Jesse Hough was not a "related party" under applicable SEC and FASB rules at the time loans were made.  Mr. Hough is a tenant and a borrower of the Company.  From April 16, 2014 through April 16, 2018, Mr. Hough was a consultant of the Company.  He was a business partner of FPI's Chairman and CEO, Paul Pittman, prior to the Company's initial public offering and during the first couple of years subsequent to the initial public offering. During the period Mr. Hough and Mr. Pittman remained business partners, the Company appropriately disclosed Mr. Pittman's relationship with Mr. Hough under the related party transactions disclosures in the Company's public filings (see, for example, "Note 4–Related Party Transactions" on page F-17 of the Company's Annual Report on Form 10-K for the year ended December 31, 2015).  Mr. Hough never had decision-making authority over any matters or transactions involving the Company.  Mr. Hough's historic and current involvement with the Company has been properly disclosed in our filings.  In accordance with the Sarbanes-Oxley Act of 2002, the Company has never made loans to any officers of the Company or entities controlled or affiliated with any officers of the Company. 

Regarding the loan for the North Carolina property referred to by Wheel of Fortune, we made a short-term bridge loan in exchange for a substantial fee to the seller of a large North Carolina farm that we acquired in the first few weeks of 2018.  There is nothing improper about this loan.  It was made in the following context: The seller needed funds before December 31, 2017 and, due to title work and other due diligence requirements, the closing could not be completed by year end.  Therefore, in exchange for a security interest in a different property, we made a short-term bridge loan that was subsequently paid off by applying the outstanding principal and interest on the loan to reduce our purchase price of the large North Carolina property. 

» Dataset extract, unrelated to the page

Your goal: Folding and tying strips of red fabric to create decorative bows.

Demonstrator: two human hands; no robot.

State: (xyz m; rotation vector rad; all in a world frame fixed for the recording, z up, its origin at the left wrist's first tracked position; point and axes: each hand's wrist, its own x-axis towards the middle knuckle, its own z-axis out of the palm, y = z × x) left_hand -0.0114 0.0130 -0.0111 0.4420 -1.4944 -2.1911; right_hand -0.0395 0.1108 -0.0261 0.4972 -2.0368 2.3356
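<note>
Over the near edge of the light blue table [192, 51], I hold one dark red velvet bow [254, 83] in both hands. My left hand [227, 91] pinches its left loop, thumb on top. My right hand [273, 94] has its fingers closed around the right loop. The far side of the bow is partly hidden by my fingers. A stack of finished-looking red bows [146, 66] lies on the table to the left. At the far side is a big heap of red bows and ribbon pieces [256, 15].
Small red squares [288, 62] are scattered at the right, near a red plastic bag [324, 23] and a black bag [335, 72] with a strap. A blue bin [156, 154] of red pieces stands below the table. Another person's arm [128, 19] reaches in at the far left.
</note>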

3. The Company Did Not Fail to Properly Disclose the Financial Impact of the Loan Program

Wheel of Fortune's implication that FPI's overall financial performance was materially swayed by its Loan Program is untrue.  FPI's Loan Program is a very small portion of our business.  As of March 31, 2018, the total outstanding principal and interest receivable under the Loan Program was $11.6 million, or 1.0% of the Company's total assets (see page 16 of the Company's Quarterly Report on Form 10-Q for the first quarter of 2018). In the year ended December 31, 2017, the Loan Program generated $0.5 million in net revenues, or 1.1% of total revenue (see page 51 for a narrative description under "Other Revenue" and page F-3, in each case in the Company's Annual Report on Form 10-K for the year ended December 31, 2017).  While we continue to believe that the loans we have made are good investments on their own merits and that the Loan Program is neither a significant portion of the Company's investment portfolio nor a significant contributor to the Company's profitability, we also believe the Loan Program provides a valuable service to our tenants and other farmers, particularly during periods of distress in their businesses.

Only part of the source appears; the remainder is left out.